Joint Channel Estimation and Localization in Pinching-Antenna OFDM Systems: The Blessing of Multipath
/ Abstract
Pinching-antenna systems (PASS) have recently attracted considerable attention owing to their capability of flexibly reconfiguring large-scale wireless channels. Motivated by this potential, we investigate the issue of joint localization and channel estimation for the uplink PASS in the presence of multipath dispersion. To this end, a comprehensive multi-user orthogonal frequency division multiplexing (OFDM) uplink PASS model is first established, where the use of a cyclic prefix (CP) enables the multipath-induced time-domain dispersion to be transformed into a set of superimposed sinusoids in the frequency domain. Building upon this model, we propose a hybrid inference framework capable of accurately estimating both channel parameters and user locations. Specifically, expectation propagation is first employed to mitigate multi-user interference, while the path delays are then extracted from noisy channel state information using an orthogonal matching pursuit (OMP) based approach, or a hybrid belief propagation-variational inference (BP-VI) algorithm.

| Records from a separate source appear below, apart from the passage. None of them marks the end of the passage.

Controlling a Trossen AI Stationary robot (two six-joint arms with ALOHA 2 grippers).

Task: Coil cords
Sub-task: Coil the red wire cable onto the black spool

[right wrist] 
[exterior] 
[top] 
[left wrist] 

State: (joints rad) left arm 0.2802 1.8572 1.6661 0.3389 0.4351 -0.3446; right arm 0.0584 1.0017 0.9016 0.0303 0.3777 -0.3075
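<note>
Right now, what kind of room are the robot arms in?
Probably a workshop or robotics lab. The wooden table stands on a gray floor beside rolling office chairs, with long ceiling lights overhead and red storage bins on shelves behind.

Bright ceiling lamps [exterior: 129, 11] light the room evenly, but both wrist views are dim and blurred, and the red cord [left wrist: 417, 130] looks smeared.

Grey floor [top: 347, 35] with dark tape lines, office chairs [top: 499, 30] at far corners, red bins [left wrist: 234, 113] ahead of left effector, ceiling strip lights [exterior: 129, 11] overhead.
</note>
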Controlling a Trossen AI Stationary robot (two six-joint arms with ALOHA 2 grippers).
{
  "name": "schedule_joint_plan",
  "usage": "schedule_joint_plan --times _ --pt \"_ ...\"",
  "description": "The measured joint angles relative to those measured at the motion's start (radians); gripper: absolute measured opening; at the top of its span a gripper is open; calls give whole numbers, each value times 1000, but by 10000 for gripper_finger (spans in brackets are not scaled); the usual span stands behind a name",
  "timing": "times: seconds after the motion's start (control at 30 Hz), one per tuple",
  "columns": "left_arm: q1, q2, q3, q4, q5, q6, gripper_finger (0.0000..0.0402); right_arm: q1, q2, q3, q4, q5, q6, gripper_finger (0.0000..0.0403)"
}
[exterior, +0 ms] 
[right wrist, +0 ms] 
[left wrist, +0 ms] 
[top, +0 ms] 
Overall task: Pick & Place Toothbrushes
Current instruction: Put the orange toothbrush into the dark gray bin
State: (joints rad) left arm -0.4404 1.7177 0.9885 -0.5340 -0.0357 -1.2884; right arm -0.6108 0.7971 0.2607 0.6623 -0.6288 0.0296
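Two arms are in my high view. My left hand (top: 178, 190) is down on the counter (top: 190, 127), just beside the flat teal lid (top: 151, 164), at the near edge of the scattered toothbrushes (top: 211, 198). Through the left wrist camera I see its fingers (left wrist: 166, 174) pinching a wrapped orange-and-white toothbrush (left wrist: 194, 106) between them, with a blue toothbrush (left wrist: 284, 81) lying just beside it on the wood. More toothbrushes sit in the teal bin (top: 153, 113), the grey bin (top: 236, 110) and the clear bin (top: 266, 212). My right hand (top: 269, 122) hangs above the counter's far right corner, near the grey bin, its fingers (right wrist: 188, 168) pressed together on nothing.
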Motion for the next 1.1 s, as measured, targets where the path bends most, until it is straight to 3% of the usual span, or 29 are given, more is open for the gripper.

Then the estimated delays are subsequently refined through the embedded geometric information via an iterative localization procedure, wherein the estimated channel matrices are recursively fed back to EP. Furthermore, the Cramer-Rao lower bound (CRLB) is derived to characterize the fundamental estimation limits. Finally, simulation results validate that our proposed framework closely approaches the CRLB, with performance comparable to cooperative multi-base station localization, with significantly fewer RF chains and reduced hardware complexity.